INSTRUCTIONS TO FOLLOW: Look below for the line containing "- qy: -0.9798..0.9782" and the line containing "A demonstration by"; repeat exactly those two lines and all lines between them, and nothing else.

[Items from a dataset]
——————————
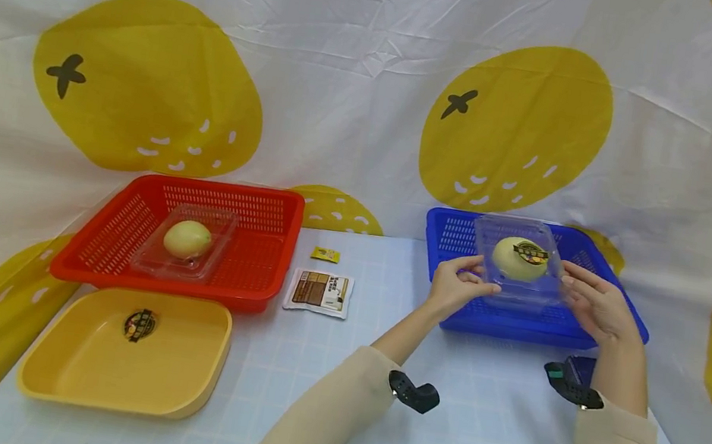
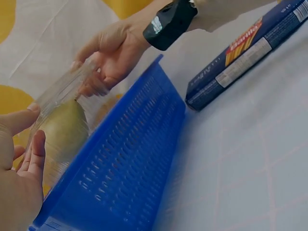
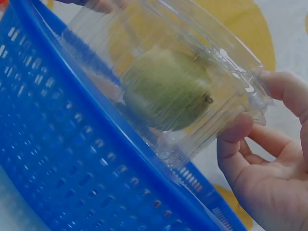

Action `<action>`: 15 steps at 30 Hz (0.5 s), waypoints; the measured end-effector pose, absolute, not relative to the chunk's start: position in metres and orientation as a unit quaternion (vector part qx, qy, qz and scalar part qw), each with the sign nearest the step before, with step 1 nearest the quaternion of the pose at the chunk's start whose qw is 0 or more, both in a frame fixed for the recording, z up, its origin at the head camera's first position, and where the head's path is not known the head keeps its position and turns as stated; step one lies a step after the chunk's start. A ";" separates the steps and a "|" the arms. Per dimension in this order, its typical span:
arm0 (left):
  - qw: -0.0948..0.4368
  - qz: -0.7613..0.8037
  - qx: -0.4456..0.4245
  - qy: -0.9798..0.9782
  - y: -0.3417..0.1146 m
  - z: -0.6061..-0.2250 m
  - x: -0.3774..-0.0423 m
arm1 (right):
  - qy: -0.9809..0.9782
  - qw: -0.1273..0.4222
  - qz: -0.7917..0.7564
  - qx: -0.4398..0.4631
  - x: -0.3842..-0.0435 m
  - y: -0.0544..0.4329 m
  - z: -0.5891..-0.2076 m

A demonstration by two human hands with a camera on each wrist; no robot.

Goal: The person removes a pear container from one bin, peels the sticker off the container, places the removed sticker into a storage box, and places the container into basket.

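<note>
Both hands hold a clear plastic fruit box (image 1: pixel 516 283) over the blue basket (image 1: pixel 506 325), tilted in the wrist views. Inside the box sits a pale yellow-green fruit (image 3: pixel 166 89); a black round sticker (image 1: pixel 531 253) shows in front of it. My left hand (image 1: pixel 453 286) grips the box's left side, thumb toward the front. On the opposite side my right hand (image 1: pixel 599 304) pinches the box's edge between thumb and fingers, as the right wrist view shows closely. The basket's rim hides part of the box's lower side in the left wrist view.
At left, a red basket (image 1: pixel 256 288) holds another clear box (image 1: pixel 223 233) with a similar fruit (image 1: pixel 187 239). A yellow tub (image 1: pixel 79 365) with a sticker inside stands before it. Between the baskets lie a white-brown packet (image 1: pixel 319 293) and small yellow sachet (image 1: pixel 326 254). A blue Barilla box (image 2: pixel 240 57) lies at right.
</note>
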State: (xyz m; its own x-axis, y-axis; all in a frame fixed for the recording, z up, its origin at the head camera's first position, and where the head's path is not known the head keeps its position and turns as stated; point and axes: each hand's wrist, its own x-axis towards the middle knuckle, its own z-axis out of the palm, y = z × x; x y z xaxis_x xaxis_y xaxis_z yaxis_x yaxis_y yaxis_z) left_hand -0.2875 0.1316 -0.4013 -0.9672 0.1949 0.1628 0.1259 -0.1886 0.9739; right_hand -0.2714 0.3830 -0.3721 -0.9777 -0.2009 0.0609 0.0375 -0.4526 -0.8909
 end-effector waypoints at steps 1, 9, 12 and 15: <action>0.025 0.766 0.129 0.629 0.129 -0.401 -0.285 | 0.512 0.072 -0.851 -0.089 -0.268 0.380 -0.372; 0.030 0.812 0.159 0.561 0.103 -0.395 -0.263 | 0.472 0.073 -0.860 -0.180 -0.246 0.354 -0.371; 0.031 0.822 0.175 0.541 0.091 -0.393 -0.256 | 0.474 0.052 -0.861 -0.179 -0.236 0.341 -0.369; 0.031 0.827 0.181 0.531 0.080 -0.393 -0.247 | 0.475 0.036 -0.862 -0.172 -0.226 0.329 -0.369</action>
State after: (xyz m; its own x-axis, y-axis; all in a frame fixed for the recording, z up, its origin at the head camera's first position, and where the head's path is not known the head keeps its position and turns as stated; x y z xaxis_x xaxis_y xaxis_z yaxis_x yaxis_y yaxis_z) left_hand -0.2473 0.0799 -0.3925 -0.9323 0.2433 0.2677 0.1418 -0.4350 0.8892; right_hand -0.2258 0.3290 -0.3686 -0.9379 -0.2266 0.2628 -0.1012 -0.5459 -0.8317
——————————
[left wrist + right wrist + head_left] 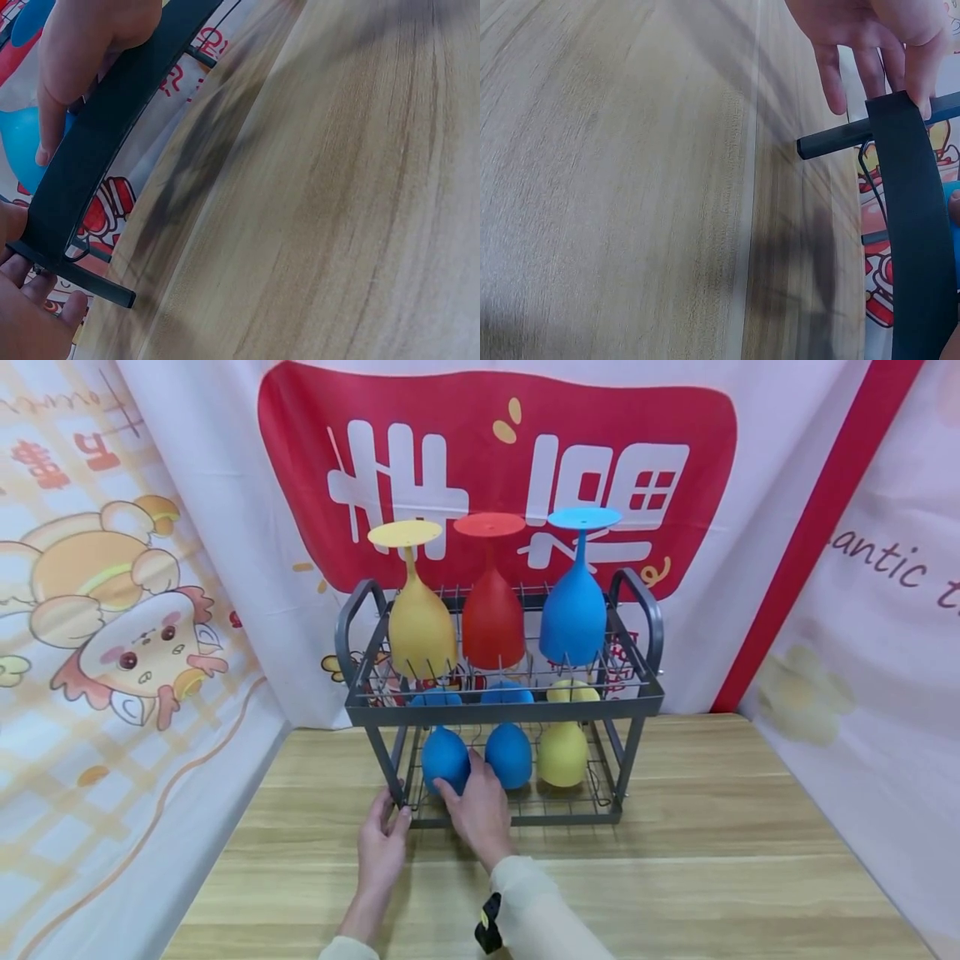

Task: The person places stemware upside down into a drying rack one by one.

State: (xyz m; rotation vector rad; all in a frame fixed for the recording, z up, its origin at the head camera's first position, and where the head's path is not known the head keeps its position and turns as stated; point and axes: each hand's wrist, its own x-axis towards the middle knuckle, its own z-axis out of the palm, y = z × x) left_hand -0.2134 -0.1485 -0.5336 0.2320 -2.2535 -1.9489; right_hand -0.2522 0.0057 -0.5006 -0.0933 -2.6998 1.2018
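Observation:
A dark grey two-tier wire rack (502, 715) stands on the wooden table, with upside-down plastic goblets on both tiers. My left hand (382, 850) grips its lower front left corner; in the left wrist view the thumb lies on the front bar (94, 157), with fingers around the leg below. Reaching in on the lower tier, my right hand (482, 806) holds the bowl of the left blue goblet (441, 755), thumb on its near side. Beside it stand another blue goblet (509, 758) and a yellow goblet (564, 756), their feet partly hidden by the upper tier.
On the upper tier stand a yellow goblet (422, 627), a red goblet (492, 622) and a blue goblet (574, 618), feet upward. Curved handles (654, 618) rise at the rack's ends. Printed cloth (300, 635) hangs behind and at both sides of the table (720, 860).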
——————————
WRITTEN ANSWER:
  - qy: -0.9798..0.9782
  - y: -0.3417..0.1146 m
  - z: -0.6061..-0.2250 m
  - x: -0.3774..-0.0423 m
arm1 (right):
  - qy: -0.9809..0.9782
  - qw: -0.1273..0.4222
  - qz: -0.7917..0.7564
  - qx: -0.4398..0.4631
  - x: -0.3842..-0.0435 m
  - y: -0.0544..0.4329 m
  - z: -0.5891..-0.2076 m

A demonstration by two human hands with a camera on each wrist; no robot.

The required output has been given in full.